Let’s say that around the first of this month you checked mortgage rates to see if a refinance was in your future. Rates have been on a steady decline so far this year so it’s no wonder that you did make a quick check. And rates have fallen to the point in early March that it might very well have been a good time. But today, it might be a great time. Things have changed in just a couple of weeks.
One thing you may have already read about is what the Fed did. Interestingly, the Fed made a move over the weekend, Sunday to be specific, lowering the Federal Funds rate to near zero. Combine that move with the 0.50 percent reduction March 3 and that’s where we are today…near zero. At the same time, the latest introduction of Quantitative Easing, or QE, came into play with the Fed repurchasing around $700 billion worth of mortgage bonds and other mortgage-backed securities with more purchases to come. This of course is the Fed’s attempt to jump start a rather sluggish economy and given current events that’s the choices the Fed has right now. What’s also interesting is the timing. Historically, Fed moves come every six weeks or so at the FOMC meetings. These most recent moves have been made outside formal meetings.
Remember, you’ve read here before that Fed actions and the cost of money don’t directly affect your everyday 30 year fixed rate conforming loan. What Fed actions do however is provide some sort of guidance to investors on where the economy might be heading. In uncertain times, investors don’t like to have all, or most, of their financial eggs in one basket. The stock market has been in correction mode for the last several weeks. The result is a transfer of assets into the safety of bonds and out of a fragile stock market. The result might not be that good for your 401(k) right now but it’s certainly good for mortgage rates. How so?
As of today, the 30 year mortgage bond has fallen by 300 basis points just this month. 100 basis points typically results in a reduction of 0.25% on a 30 year note.

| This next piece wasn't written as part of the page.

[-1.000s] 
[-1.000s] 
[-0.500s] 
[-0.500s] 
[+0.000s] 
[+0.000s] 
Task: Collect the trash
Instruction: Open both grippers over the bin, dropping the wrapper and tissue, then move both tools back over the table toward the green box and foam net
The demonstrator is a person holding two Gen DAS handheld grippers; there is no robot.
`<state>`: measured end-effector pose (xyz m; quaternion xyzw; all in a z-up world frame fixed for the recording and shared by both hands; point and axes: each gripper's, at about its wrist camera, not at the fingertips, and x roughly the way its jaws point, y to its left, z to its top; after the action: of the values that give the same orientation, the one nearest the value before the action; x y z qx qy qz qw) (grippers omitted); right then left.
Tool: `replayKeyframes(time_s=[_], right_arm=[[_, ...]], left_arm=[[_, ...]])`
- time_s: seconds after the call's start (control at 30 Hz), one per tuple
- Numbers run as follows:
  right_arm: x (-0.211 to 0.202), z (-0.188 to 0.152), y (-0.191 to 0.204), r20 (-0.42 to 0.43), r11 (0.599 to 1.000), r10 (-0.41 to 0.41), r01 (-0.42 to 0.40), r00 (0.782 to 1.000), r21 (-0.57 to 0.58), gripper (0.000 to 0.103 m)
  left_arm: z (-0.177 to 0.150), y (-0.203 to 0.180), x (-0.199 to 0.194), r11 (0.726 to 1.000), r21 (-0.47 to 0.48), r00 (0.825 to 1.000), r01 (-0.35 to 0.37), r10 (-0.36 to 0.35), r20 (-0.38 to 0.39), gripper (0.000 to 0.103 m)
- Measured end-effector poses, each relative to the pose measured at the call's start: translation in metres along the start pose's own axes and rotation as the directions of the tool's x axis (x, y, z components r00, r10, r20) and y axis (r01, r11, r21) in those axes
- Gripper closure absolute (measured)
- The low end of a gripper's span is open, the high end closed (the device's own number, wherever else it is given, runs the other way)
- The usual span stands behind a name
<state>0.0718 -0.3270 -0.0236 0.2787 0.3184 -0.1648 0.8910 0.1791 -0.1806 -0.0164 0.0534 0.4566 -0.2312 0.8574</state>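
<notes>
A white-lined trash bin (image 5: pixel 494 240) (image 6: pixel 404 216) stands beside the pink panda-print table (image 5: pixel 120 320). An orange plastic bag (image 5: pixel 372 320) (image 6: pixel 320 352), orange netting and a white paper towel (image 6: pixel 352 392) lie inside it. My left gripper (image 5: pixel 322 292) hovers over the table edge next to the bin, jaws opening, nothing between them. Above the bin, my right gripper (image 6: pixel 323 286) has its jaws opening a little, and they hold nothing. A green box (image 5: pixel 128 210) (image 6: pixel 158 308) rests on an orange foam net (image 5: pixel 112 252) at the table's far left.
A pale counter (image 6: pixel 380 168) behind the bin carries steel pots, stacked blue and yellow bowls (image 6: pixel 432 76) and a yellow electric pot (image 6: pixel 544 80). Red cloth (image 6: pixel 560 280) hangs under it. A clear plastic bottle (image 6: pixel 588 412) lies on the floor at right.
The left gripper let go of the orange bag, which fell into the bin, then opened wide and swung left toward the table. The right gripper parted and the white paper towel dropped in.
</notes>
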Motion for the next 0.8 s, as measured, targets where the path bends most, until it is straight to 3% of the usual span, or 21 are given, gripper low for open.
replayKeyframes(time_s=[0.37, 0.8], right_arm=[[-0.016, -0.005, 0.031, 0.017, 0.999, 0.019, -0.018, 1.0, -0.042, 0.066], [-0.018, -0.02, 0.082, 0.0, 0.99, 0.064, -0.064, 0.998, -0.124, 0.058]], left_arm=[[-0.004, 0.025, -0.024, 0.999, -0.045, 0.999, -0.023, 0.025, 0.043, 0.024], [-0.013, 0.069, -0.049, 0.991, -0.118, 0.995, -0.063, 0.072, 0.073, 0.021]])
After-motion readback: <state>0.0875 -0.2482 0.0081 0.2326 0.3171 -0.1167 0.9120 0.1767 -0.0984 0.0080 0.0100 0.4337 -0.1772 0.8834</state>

A 300 point reduction would then yield a drop of 0.75%. I’ll say that again…0.75%. This is why it might be the best time to refinance ever.
Over the past couple of years, mortgage rates have remained in a relatively tight range. For example, Freddie Mac’s most recent mortgage rate survey released March 12 shows the average rate at 3.36 percent with 0.7 discount points while one year ago the rate was closer to 4.31. Understand that these are national averages, when we quote rates to you, the rate quote is based upon different factors such as loan amount compared to value, credit score and occupancy. Freddie Mac’s averages are going to be higher than what we have.
I’m a mortgage broker which means I have access to wholesale rates from multiple lenders. I can almost guarantee you that anything Freddie quotes, I’ll be better on any given day. And in years of experience, I can confidently say that if you’ve been thinking about refinancing your current note to get a lower rate or to change loan terms to save on interest, rates technically cannot go much lower. The Fed can’t cut rates any lower than they currently have. There’s little ammunition for the Fed. And investors continue buying mortgage bonds.
These bond purchases drive up the price due to the demand and because of the mechanics of bonds in general, when the price goes up, the yield goes down. That yield is equated to interest rates. And again, based upon my years of experience, when this news gets out to the general public there will be more and more refinance applications being submitted. This decreases a lender’s capacity and naturally it will take a bit longer to close a loan due to the increase in volume.
Even if you checked mortgage rates just a couple of weeks ago, it’s time to check again. And hey, rates for refinances are essentially the same for purchases, too. If you’ve been sitting on the fence, it might be time to go ahead jump off.